William Creech, an early settler in the Pine Mountain valley, realized the need for a good school in the area. Creech had purchased seven hundred acres of :wild land" on one of the head waters of the Kentucky River in 1870. He cleared the land, built a cabin, and raised a family, but he was aware of the problems created by isolation. Concerned about the abuse of liquor, lawlessness, and young people growing up without "moral training," Creech wanted a school established not only for academics, but also for teaching people how to live and work with their hands.
Creech had heard of the Hindman Settlement School that Katherine Pettit had started. Therefore, he and some neighbors visited the school and were impressed. He offered Pettit some of his land, promising to recruit contributions of lumber, ox teams, days of labor, and money to help establish a new school. As a co-worker in the new venture, Pettit chose Ethel DeLong, a New Jersey native, who had joined the staff of the Hindman school. After meeting with Creech and his wife, Sal, they realized they had similar ideas about education.

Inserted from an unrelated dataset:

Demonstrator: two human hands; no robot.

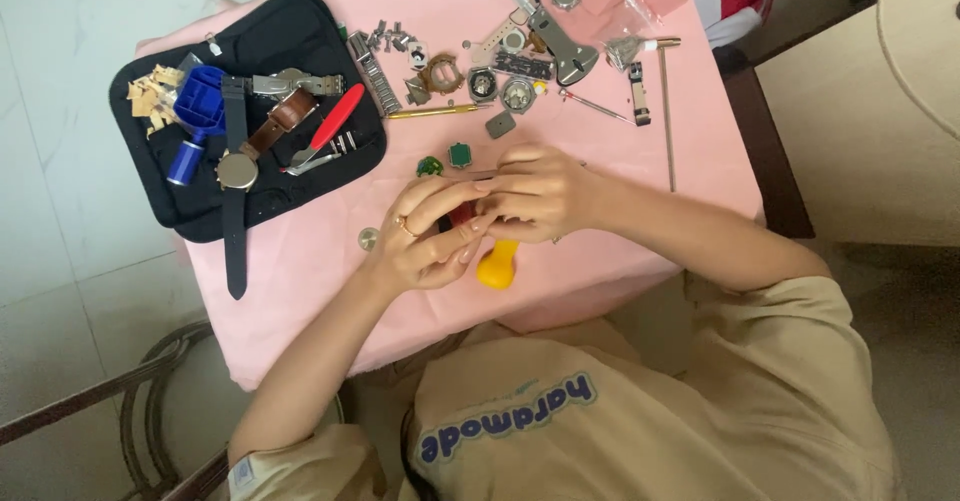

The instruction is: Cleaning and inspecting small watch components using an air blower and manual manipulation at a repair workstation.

Pine Mountain School was incorporated in 1913. A board of trustees was formed to help guide school policies, oversee the property, and raise money. It opened with a few children, a handful of teachers, some helpers from Hindman, and a nurse. A borrowed house, a Masonic Lodge, some tents, and a small abandoned log house served as living quarters. Neighbors began construction of the "Big Log House" as a dwelling for future students. Mary Rockwell Hook was the architect who planned the development of the property.
By necessity, Pine Mountain was a boarding school. In addition to the lack of roads, the school wanted to have the children in residence in order to give them "an education for life." It became a community day school in 1949, and changed to environmental education in 1972.